Think of these tools as jet fuel to get to the coveted 30,000 foot view. They cover (a) what users tell you (b) what users do (c) what users say to others - all gold dust.
Ready? Let’s do it!
The big three
1 on 1 interviews
Interviews are a personal favourite because of the immense flexibility they offer. Ask high quality questions, and you’ll get 10x the insight compared to any team brainstorm.
The best thing about interviews? They allow for new topics that you never considered important to be brought up, which surveys and other objective data collection methods miss completely.
So, how do you ask the right questions? By asking the wrong ones first.
Start by doing this:
- Identify all the segments you cater to (including non-customers and churned users)
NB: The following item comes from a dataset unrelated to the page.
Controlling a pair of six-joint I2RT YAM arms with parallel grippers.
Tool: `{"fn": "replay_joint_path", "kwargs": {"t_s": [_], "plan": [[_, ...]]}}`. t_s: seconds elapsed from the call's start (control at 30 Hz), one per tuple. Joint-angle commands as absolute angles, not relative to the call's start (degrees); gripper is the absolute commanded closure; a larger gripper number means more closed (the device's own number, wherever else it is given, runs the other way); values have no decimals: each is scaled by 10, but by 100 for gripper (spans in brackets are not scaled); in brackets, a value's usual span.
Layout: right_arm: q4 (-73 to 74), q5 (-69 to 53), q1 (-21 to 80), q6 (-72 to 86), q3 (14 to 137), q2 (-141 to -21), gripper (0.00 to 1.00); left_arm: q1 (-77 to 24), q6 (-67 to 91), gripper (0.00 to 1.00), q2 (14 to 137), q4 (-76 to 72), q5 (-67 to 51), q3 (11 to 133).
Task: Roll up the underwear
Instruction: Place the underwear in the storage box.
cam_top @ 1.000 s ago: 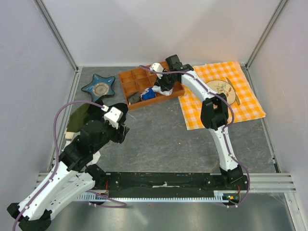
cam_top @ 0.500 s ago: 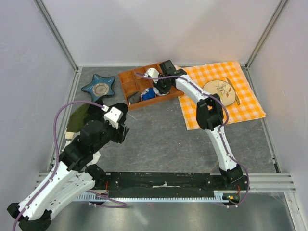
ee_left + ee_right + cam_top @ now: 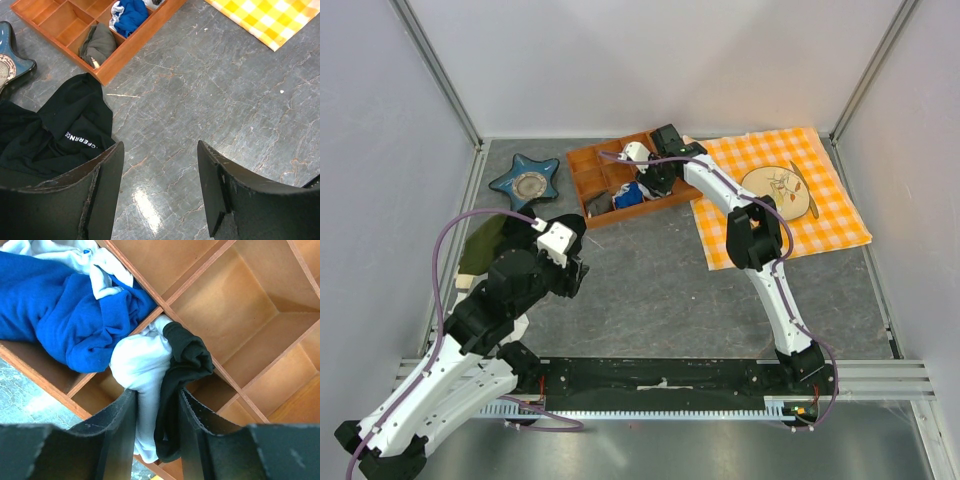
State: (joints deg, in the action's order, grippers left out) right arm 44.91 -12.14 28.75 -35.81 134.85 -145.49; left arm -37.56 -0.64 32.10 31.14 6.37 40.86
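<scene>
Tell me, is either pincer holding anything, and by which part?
The right pincer grips the underwear by one bunched end, over the wooden tray. The left pincer is open and empty.

One underwear [image 3: 145,365], one wooden tray [image 3: 60,17], one star dish [image 3: 525,183], one checked cloth [image 3: 835,215], one black heap [image 3: 55,127].

From above, the right gripper [image 3: 643,183] blocks the underwear [image 3: 142,365], can't make it out there. Close in, its lower end is lost between the fingers [image 3: 120,425]. Blue garment [image 3: 65,325] runs off the left edge; black heap [image 3: 55,125] tucks behind the left gripper [image 3: 160,150].
</scene>
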Motion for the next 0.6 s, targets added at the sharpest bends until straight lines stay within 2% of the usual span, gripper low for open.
{"fn": "replay_joint_path", "kwargs": {"t_s": [0.0, 0.17, 0.57], "plan": [[530, -162, 290, -337, 1346, -1444, 54, -372, -30, 34, 322, 299, 62, 410], [507, -166, 280, -313, 1364, -1397, 42, -372, -30, 34, 321, 300, 61, 410], [474, -202, 278, -272, 1370, -1387, 40, -372, -31, 34, 322, 299, 58, 410]]}}
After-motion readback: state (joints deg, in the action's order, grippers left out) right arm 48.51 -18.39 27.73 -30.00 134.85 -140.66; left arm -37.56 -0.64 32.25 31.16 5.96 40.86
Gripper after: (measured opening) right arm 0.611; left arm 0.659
- Come up with 8 highly focused questions for each segment
- Interview 3 people from each segment
- Get the interviewee to ask you questions
With your findings and user suggestions, repeat the process with new users and improved questions. Keep refining your questions by repeating steps 1-4 until you feel you’ve nailed the key issue that is preventing users from taking desired action.
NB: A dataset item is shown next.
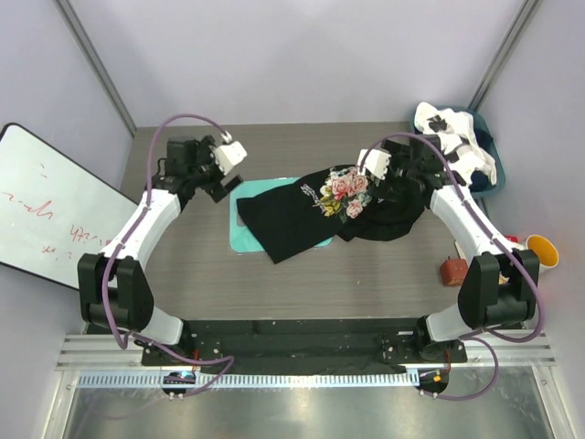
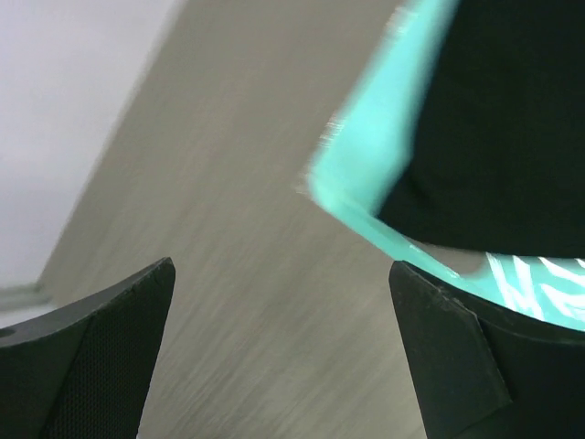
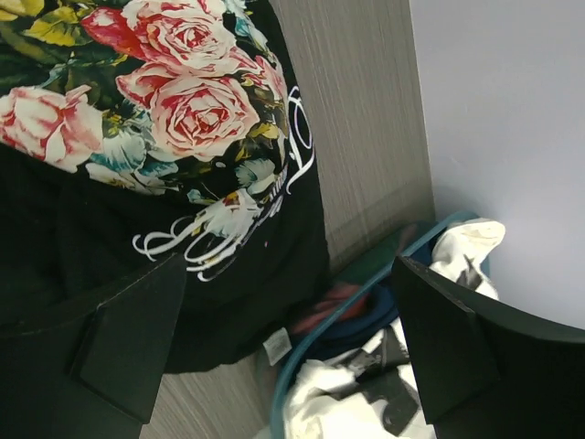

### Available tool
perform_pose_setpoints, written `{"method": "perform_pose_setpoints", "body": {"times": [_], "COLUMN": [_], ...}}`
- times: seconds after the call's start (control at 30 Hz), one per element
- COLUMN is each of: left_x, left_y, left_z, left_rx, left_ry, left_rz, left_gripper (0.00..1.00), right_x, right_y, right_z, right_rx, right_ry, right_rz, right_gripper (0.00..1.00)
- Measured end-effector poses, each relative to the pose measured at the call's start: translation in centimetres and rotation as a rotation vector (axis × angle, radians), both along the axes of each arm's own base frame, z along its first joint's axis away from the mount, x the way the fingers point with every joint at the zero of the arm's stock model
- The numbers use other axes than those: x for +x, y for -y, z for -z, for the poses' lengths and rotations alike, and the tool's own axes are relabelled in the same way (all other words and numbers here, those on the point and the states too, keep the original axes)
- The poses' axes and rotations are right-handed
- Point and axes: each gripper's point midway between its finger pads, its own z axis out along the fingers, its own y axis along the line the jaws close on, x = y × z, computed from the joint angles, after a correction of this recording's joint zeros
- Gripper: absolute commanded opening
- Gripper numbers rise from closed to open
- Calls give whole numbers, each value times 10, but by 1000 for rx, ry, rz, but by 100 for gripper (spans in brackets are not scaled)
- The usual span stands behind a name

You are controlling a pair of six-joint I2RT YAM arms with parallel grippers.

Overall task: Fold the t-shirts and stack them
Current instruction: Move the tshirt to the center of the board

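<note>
The black t-shirt with its pink-rose print lies crumpled over the teal board in the middle of the table. It fills the upper left of the right wrist view. The white t-shirt with black patches lies heaped in the blue basket at the back right, and shows in the right wrist view. My left gripper is open and empty, above bare table by the board's left corner. My right gripper is open and empty, above the shirt's right edge, beside the basket.
A whiteboard leans at the left wall. A small brown block and an orange cup sit at the right edge. The basket rim holds other dark blue and red cloth.
</note>
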Motion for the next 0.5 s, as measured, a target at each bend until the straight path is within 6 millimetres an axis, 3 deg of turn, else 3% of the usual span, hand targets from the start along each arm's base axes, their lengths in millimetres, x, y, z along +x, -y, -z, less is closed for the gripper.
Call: {"method": "perform_pose_setpoints", "body": {"times": [0.2,0.27,0.37,0.5], "left_x": [-59,-78,-99,-111], "left_y": [61,76,92,103], "left_z": [47,60,79,103], "left_rx": [101,114,129,155], "left_ry": [-199,-257,-339,-419], "left_rz": [372,470,589,672], "left_gripper": [100,100,100,100], "right_x": [1,-5,-19,-43], "right_y": [-2,-3,-7,-8], "right_z": [-37,-40,-29,15], "right_rx": [-59,-81,-106,-115], "right_ry": [22,-15,-125,-292], "right_rz": [-80,-117,-197,-244], "right_gripper": [100,99,97,95]}}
You may uncover findings, such as your messaging unknowingly speaks more to Segment A, while alienating the more profitable Segment B. Or that Segment C misunderstands your product’s value prop → signs up with low CAC → then churns in high numbers.
Establish a minimum number of monthly interviews you’d like to conduct with each segment and assign someone in your marketing team as responsible for (a) creating interview questions (b) sourcing interviewees (c) interviewing them (d) recording and reporting the findings.
Protip: Befriend users from each segment, and run copy, marketing, and product ideas by them to validate your thinking.
Usability testing
While interviews dig into what users say, usability testing allows you to see what customers do by having them interact with a UI and share their thoughts out loud. User Testing beautifully calls this ‘closing the empathy gap’.
Brands make the mistake of conducting usability tests on landing pages and product UIs after they’ve been coded and shipped. Users are rarely counselled for their input during ideation, which can lead to poor performance out in the wild.
Start by doing this:
Create mockups and prototypes in a tool like Figma, and record users completing tasks. Ask them to actively give you audio feedback on what they expected where, what’s getting in their way and where they feel stuck.
You’d be surprised how many leaks your users will identify, which you and your team completely missed. This process will help you fix those leaks before shipping.
Gradually invest in improving your team’s ability to create environments and design tests in which unwanted variables, that can affect the reliability of responses, are eliminated.
UX research overall is only as good as its reporting, and lukewarm reporting gets ignored. Make your reporting more impactful by tying major findings to company KPIs.
Online communities
The number of marketing teams that never invest time into researching what their target audience is talking about is astonishing. Just because this method of research is almost exclusively qualitative , doesn't mean it's unreliable.
Whether it’s subreddits or dedicated Slack channels, your customers all either (a) hangout somewhere online or (b) have a go-to source for trusted information. If you can’t initially contribute on these platforms, it pays to listen.
Start by doing this:
Join the channels where your target audience discusses problems you’re trying to solve. Take note of recurring themes, language used to describe those themes, and proposed solutions to the problems discussed.
Once you’ve done that, compare your current brand positioning and messaging to what your target audience is actually saying.
Finally, experiment with findings in landing page copy and design to see what resonates most and converts best. Don’t be afraid to stray away from your brand voice (if your current one isn’t converting, you need a new one anyway!) Rinse and repeat until you find the angles that work.
This form of research can go beyond experimenting with copy and into deeper strategic questions, such as new product ideas or geographical expansion. Handle with care.
Somewhat wise words
Customer research is an ongoing process and not a static, one time thing. Like all marketing activities, customer research needs to be systematised, automated and recorded. Only then can it demand a seat at the big boy’s table.
Initially, a little reserah is a lot. Scale the process once reliable systems of research and discussing findings have been found.